Dive Brief:
- Physicians commonly believe that patients are playing a role in the rising costs of healthcare by demanding or requesting unnecessary tests or treatments, but such requests are fulfilled at a very low rate, finds a new study published in JAMA Oncology.
- The study finds that physicians are also concerned about costs associated with doing additional tests and treatments to avoid medical malpractice lawsuits. However, malpractice and defensive medicine are only responsible for a minor percentage of increasing healthcare costs, the authors say.
- The data comes from 5,050 patient/clinician encounters that took place in three oncology outpatient facilities during the timeframe of October 2013 to June 2014.
Dive Insight:
The data found that of the 5,050 patient/clinician encounters, just 440 involved a patient demand or request, and that clinicians deemed them appropriate in all but 50 of the cases.
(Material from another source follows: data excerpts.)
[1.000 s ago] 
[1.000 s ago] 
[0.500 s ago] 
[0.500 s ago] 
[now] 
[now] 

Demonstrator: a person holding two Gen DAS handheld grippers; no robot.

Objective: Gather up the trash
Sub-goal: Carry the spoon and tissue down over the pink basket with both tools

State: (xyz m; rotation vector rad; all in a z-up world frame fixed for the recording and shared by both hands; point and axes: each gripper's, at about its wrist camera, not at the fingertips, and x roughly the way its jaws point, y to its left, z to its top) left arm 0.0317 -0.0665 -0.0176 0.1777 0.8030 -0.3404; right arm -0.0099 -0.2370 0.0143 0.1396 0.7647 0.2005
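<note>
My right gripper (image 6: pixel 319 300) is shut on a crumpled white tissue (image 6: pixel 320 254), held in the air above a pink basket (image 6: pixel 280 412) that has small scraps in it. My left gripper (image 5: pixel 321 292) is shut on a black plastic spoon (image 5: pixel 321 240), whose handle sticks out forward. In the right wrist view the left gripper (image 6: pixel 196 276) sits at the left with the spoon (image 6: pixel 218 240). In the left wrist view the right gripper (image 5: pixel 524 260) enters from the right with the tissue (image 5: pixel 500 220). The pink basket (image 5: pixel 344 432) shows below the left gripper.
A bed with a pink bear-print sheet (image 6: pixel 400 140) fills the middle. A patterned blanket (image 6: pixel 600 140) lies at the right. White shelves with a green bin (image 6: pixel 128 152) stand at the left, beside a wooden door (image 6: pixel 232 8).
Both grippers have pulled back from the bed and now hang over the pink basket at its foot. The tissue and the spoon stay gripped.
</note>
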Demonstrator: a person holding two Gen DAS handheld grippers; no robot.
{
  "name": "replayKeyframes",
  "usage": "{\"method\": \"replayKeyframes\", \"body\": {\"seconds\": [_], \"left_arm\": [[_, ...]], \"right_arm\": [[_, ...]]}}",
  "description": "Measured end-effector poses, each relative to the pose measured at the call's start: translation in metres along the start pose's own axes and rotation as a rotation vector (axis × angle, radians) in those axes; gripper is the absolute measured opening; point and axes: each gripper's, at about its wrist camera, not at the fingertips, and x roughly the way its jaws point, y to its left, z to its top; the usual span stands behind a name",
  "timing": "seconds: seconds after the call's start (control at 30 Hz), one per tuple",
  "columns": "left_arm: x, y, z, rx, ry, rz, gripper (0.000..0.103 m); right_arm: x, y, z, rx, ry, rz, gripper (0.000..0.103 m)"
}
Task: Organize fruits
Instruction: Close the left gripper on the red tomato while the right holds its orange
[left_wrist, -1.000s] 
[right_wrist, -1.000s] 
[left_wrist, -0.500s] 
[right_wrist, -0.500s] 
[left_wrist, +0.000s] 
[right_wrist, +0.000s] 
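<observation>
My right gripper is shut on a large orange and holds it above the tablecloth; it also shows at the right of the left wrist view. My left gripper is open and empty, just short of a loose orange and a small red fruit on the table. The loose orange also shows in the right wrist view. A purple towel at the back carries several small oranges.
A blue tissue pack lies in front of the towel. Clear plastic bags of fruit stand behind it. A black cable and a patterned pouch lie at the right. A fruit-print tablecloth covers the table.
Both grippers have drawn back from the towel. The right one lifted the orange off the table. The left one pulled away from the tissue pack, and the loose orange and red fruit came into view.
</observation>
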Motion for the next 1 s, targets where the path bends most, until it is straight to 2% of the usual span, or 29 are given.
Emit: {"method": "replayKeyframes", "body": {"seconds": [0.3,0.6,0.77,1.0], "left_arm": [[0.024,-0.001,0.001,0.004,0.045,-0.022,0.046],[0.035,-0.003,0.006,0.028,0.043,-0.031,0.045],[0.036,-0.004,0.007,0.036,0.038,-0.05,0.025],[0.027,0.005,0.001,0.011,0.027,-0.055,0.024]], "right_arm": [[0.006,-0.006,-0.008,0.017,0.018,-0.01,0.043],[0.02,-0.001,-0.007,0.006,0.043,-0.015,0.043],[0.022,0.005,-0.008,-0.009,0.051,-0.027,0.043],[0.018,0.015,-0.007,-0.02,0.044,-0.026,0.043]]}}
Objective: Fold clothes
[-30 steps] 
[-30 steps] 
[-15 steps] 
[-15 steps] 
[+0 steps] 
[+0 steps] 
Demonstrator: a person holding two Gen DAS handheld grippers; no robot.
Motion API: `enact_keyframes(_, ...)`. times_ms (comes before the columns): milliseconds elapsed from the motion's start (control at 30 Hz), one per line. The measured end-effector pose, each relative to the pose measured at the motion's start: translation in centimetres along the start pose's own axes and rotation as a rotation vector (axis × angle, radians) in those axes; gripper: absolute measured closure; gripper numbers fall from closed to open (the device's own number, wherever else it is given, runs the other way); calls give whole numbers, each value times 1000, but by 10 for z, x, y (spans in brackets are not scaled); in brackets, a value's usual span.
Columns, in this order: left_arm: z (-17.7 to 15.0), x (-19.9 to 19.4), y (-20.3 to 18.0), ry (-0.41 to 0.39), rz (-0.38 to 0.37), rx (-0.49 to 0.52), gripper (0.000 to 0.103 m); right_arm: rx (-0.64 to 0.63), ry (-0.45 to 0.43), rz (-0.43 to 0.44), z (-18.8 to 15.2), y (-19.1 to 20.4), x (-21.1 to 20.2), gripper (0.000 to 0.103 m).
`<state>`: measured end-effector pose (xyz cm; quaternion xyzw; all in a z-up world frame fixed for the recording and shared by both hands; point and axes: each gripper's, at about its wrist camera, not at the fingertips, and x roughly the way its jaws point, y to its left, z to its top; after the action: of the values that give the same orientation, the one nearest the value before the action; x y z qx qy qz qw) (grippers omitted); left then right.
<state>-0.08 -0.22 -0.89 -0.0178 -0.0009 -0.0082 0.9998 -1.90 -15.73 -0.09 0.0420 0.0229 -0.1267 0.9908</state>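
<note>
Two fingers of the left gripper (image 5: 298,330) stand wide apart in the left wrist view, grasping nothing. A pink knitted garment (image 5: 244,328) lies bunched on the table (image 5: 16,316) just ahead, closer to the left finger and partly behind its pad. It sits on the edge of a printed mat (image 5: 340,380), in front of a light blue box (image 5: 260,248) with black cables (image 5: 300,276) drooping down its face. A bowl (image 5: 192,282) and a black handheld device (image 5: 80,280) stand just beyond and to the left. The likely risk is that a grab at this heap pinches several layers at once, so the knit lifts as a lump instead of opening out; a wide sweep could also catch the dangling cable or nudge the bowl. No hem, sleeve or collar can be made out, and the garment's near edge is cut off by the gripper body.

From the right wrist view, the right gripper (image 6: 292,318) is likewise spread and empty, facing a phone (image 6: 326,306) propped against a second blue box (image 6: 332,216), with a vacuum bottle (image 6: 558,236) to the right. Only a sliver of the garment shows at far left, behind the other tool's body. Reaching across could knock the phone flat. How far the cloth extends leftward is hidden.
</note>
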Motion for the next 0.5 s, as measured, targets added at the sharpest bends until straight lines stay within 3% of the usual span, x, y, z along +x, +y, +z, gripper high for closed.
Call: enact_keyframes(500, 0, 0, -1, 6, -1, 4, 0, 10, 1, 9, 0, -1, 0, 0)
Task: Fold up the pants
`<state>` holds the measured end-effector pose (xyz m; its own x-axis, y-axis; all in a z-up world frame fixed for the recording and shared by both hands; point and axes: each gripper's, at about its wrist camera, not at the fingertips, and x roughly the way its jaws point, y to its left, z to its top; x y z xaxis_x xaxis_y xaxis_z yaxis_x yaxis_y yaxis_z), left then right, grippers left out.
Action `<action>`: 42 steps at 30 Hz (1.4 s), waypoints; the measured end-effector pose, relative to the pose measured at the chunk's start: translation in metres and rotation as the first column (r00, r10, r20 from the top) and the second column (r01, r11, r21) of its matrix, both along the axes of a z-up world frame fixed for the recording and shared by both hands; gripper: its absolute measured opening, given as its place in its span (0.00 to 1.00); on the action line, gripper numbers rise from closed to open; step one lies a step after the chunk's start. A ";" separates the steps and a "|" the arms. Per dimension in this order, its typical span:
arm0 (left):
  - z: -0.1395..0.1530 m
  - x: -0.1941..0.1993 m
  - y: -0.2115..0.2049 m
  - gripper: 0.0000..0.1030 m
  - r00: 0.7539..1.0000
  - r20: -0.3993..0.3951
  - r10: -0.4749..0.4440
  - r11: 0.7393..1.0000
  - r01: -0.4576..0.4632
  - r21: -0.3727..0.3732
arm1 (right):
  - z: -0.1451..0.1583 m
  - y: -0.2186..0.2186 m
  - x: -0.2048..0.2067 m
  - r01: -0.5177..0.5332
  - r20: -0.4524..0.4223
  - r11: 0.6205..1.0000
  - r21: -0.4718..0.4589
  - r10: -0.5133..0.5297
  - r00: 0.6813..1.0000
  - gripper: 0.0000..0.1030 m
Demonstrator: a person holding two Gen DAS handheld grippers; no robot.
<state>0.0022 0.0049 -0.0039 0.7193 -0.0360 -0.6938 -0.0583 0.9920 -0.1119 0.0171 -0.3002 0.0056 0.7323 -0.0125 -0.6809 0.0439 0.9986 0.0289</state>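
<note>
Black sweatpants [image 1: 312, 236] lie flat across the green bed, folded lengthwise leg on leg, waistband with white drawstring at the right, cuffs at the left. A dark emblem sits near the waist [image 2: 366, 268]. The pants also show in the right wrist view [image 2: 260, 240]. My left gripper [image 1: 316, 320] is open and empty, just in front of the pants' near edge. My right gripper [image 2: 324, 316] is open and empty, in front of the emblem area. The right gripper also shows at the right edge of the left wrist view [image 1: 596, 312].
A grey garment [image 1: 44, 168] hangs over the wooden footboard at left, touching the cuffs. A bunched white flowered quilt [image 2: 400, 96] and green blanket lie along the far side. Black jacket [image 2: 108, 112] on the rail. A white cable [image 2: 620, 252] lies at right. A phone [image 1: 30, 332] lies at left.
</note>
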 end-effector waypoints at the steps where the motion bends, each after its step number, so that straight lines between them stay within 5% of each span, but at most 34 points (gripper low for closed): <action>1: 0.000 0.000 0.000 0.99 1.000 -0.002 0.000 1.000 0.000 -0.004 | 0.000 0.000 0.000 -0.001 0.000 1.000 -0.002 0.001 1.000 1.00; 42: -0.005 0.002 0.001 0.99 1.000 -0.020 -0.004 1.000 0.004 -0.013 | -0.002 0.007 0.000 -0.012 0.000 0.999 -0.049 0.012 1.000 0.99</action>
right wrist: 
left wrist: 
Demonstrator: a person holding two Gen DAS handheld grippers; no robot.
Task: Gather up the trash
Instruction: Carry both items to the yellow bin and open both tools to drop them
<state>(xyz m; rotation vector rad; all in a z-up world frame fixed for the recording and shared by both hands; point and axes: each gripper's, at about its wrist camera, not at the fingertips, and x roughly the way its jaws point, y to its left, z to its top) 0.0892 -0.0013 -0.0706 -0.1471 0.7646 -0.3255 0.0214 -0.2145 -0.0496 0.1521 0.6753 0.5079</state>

Of those 50 inappropriate demands, clinicians complied with just seven.
Of the 440 patient demands:
- 216 (49.1%) were for imaging studies
- 68 (15.5%) were for palliative treatments, excluding chemotherapy or radiation
- and 60 (13.6%) were for laboratory tests
The study concludes that since inappropriate demands occur in only 1% of patient/clinician encounters, and clinicians comply with very few, "demanding patients" are infrequent and unlikely to account for a significant proportion of rising healthcare costs—at least in oncology. Whether those findings can be extrapolated to healthcare in general is something that will require more robust study.